Saturday, April 21, 2007

My absence .. and Sectarianism

Just to remind my readers that I’m here, I’m posting my response to Henry Porter’s Guardian article ‘When Will Islam Damn the Chlorine Bombers?’ The article is at

http://www.guardian.co.uk/commentisfree/story
/0,,2062876,00.html

I’m tremendously busy at the moment. I should be able to post properly in a couple of weeks' time. In the meantime, here’s my Commentisfree response:

I agree with Porter's general point that there has not been enough official Muslim condemnation of the Salafi nihilist sectarian killers at work in Iraq. This is because the pro-American order in the Arab world (the Sauds and Hashemites and Mubaraks) has been busy rabble-rousing against Iran and the Shia - hoping to defuse anger against imperialism and its puppets by provoking sectarian and ethnic hatreds. And also because, yes, thre is a serious problem in the Muslim (especially Arab) world of Wahhabi intolerance and literalism, and many people do not realise the extent of the danger. Wahhabism appeals in terms of its anti-Westernism, but of course it has previously been America's greatest Arab ally (against Communism, then against revolutionary Iran) in the region. It causes 'fitna' (dissension) among Muslims, and seeks to erase the riches of Islamic history, philosophy, diversity, and mysticism. Its foot soldiers are deracinated and confused - the products of a brutal Middle Eastern modernism.
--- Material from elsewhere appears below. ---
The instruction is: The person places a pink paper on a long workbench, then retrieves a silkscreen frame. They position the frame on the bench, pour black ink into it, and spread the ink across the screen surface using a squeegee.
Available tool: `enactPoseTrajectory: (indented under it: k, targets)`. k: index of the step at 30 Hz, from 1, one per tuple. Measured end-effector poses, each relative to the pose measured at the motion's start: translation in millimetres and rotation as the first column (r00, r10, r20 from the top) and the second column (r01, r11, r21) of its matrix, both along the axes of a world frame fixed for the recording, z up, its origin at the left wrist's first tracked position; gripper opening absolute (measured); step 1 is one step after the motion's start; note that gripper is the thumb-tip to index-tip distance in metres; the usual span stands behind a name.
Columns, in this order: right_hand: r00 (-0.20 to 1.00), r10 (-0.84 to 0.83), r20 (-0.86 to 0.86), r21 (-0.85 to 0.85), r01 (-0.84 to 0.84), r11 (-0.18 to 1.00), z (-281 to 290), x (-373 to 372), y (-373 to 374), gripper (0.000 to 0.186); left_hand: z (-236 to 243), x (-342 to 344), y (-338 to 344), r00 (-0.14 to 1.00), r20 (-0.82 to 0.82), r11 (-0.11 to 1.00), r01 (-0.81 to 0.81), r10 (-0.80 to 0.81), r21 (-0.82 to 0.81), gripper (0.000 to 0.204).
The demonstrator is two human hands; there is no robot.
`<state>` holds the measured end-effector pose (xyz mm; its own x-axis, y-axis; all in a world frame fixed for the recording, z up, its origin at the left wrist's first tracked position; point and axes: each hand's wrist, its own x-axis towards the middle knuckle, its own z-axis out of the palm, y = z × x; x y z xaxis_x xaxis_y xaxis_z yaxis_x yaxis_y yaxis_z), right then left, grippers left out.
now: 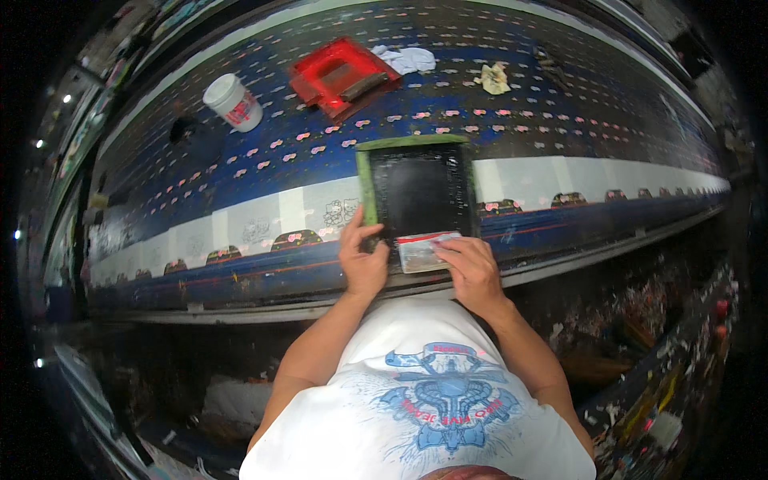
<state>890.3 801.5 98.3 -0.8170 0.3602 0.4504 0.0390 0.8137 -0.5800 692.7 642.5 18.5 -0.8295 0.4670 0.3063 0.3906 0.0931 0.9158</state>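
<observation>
A small screen-printing frame (364, 180) with green-taped edges and a dark mesh lies on the long printing table in front of me. My left hand (366, 256) grips its near left side, fingers curled over the edge. My right hand (474, 268) pinches a flat, clear squeegee (422, 254) with a red strip along its far edge. This squeegee rests across the near end of the frame. Pale fabric pieces (308, 206) run in a row along the table to both sides, several bearing black outlines and dark printed shapes.
Farther back on the blue, print-spotted table (320, 172) stand a white bucket (233, 102) and a red-stained frame (340, 76). Beyond lie a white cloth (410, 59) and a crumpled yellowish rag (493, 78). Scraps litter the lower right beyond the table's near edge.
</observation>
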Motion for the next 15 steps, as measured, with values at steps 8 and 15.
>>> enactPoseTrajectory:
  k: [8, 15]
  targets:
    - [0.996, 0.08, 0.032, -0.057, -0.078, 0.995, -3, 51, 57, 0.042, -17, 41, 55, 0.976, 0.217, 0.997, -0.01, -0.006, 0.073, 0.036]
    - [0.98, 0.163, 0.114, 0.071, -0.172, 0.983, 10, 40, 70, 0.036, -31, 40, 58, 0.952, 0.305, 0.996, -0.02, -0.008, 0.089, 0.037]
However, I must say that there are many unofficial Muslim voices condemning the terrorism. I live in a non-Wahhabi Gulf state, and my family are Syrian. (I have plenty of Lebanese and Iraqi friends). People cheer for the anti-American resistance, but bitterly condemn the 'dogs' and 'agents' responsible for violence against civilians. Syrians in particular fear the wild sectarianism that has established itself in Iraq, and worry that the same could happen in their own diverse and divided society.

Not everybody of course. I've heard Syrian villagers and taxi drivers spout the most obscene sectarian hatred. Ethnic and sectarian divisions are rife in the Middle East, and the chaos unleashed by the destruction of Iraq has been fuel for them.

I also disagree with Porter's comment that Western forces would leave Iraq quicker if there was less bloodshed. This is what they tell the Iraqi and Western publics, but it's obviously not true. Why spend so much money building huge permanent bases inside Iraq? Why provoke the sectarian war in the first place, by many steps, not least Negroponte's Central American style death squads made up of Shia and Kurdish militiamen operating in Sunni areas.